Problem:
Pick out and copy every line below that has the word "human".

Data provided:
= = =

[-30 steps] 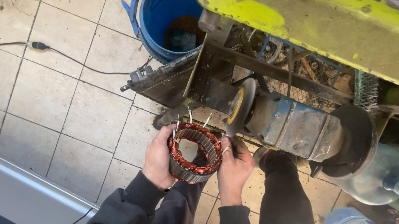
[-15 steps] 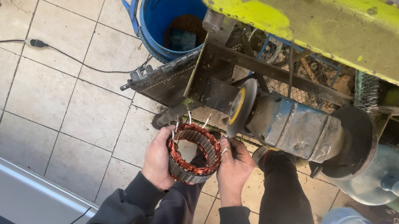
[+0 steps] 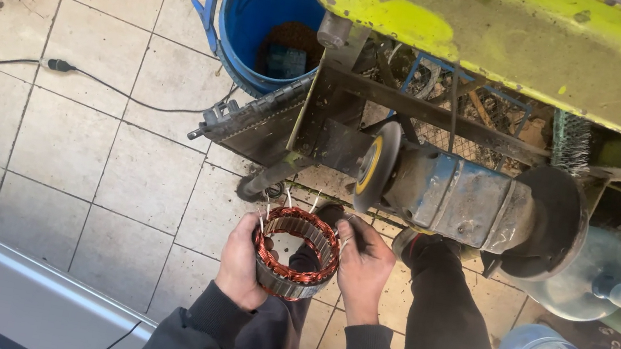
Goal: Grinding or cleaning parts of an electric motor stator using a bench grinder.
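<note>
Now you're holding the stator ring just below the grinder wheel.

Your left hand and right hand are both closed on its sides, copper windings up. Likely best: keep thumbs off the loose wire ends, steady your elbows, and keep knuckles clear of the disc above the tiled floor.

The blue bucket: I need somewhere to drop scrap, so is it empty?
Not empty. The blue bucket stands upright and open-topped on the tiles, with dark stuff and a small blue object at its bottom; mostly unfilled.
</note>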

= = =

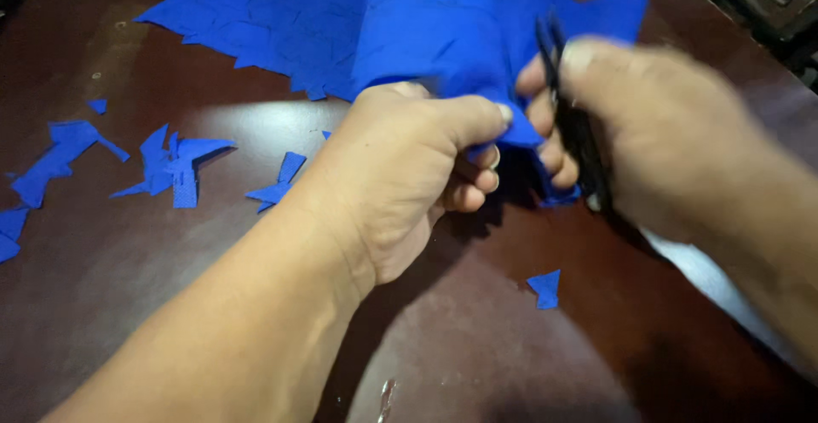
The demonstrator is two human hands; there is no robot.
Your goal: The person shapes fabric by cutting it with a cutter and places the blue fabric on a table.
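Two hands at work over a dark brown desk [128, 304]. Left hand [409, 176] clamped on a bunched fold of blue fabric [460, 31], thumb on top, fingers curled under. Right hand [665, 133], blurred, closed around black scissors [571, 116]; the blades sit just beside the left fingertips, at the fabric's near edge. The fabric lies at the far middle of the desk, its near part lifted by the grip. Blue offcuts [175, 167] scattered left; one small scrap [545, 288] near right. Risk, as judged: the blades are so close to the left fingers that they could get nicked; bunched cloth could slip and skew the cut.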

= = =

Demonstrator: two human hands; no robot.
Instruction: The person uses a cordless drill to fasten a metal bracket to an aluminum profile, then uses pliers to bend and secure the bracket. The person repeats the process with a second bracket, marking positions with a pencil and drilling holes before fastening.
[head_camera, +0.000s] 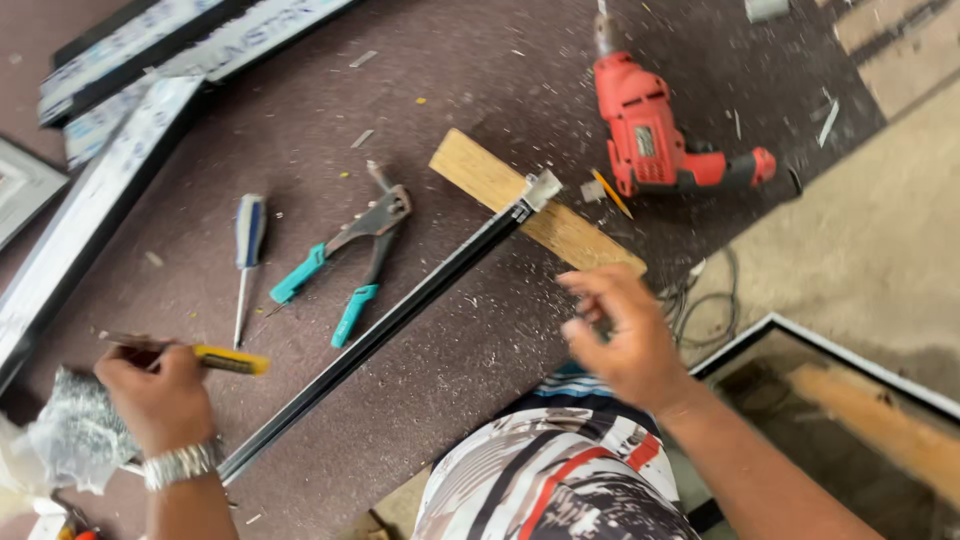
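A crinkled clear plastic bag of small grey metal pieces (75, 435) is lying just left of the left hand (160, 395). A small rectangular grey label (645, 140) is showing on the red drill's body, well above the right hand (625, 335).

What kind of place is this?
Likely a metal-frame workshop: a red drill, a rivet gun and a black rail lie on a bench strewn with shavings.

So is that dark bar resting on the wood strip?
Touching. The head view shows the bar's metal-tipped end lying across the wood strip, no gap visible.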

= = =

Answer box:
The demonstrator is two human hands; there is no robot.
Demonstrator: two human hands; no robot.

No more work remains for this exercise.